_WHAT YOU HAVE TO DO_: Which lines in the data below contain the word "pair"? Copy each of them.

_DATA TO PROCESS_:
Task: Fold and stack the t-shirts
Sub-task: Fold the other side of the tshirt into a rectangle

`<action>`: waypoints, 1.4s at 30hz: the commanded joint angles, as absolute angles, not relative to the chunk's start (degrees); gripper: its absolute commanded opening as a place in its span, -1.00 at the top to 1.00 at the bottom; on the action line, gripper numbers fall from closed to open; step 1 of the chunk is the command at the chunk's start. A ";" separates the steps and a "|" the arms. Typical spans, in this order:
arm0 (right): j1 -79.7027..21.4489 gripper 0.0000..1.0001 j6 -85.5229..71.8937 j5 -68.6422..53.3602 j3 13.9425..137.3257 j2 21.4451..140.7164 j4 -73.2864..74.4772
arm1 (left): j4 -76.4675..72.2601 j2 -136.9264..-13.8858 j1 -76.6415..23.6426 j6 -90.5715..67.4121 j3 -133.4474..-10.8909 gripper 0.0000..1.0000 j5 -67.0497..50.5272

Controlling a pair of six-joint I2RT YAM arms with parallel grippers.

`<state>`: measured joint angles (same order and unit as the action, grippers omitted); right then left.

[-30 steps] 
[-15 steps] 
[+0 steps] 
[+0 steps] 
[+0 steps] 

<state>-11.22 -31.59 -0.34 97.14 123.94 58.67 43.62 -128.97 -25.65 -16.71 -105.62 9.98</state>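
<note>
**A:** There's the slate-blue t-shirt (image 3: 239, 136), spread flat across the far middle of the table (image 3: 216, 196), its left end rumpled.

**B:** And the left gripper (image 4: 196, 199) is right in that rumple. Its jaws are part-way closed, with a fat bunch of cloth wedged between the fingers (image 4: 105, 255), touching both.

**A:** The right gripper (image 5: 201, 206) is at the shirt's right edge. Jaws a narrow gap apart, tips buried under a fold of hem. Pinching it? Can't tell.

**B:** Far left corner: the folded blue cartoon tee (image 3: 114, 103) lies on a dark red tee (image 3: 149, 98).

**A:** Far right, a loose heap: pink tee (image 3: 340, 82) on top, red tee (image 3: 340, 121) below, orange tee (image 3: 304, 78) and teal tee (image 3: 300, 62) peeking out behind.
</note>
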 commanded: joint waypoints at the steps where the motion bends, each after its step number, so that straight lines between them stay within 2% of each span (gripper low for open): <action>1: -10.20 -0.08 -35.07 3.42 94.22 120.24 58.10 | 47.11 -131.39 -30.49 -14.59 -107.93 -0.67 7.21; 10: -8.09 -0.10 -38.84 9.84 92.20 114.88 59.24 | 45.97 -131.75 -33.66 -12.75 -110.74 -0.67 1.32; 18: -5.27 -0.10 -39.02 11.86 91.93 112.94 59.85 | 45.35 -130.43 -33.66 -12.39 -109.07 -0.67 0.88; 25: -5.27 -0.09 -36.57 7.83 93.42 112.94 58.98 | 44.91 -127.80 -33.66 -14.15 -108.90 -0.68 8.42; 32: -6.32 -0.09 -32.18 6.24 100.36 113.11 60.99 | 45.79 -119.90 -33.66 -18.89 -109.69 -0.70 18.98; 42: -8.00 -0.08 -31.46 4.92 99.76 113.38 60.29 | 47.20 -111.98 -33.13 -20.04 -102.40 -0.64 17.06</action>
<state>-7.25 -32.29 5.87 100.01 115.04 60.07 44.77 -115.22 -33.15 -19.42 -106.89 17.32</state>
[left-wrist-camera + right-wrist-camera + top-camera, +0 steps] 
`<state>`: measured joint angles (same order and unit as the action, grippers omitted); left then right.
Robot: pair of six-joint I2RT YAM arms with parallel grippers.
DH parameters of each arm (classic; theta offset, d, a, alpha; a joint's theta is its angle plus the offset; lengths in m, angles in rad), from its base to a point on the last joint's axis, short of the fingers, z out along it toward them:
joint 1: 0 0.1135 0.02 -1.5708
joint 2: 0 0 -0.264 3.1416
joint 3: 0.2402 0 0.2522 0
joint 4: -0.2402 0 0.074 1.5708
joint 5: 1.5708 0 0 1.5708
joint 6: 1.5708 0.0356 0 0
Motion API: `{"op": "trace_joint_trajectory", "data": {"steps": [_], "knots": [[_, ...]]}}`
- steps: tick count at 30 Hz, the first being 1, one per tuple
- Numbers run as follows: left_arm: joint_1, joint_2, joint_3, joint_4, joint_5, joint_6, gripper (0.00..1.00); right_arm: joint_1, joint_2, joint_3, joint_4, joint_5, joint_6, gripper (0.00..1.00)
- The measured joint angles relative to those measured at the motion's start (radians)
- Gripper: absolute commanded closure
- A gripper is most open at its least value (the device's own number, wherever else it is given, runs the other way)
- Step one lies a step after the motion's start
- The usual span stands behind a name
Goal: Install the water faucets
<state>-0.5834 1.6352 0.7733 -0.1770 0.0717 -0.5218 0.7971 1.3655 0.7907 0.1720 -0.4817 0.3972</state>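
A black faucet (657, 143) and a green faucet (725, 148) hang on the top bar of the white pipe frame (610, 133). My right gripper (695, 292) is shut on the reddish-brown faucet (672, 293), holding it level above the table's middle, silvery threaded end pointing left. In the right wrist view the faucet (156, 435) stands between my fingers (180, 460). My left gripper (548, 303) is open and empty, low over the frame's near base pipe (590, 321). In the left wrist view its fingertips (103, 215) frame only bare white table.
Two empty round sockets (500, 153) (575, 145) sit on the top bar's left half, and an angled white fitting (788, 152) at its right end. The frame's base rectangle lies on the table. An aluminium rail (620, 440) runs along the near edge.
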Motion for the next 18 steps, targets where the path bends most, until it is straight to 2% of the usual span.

_REPLY TO THE TASK_:
Controlling a pair of six-joint I2RT YAM arms with parallel grippers.
Robot: pair of six-joint I2RT YAM arms with parallel grippers.

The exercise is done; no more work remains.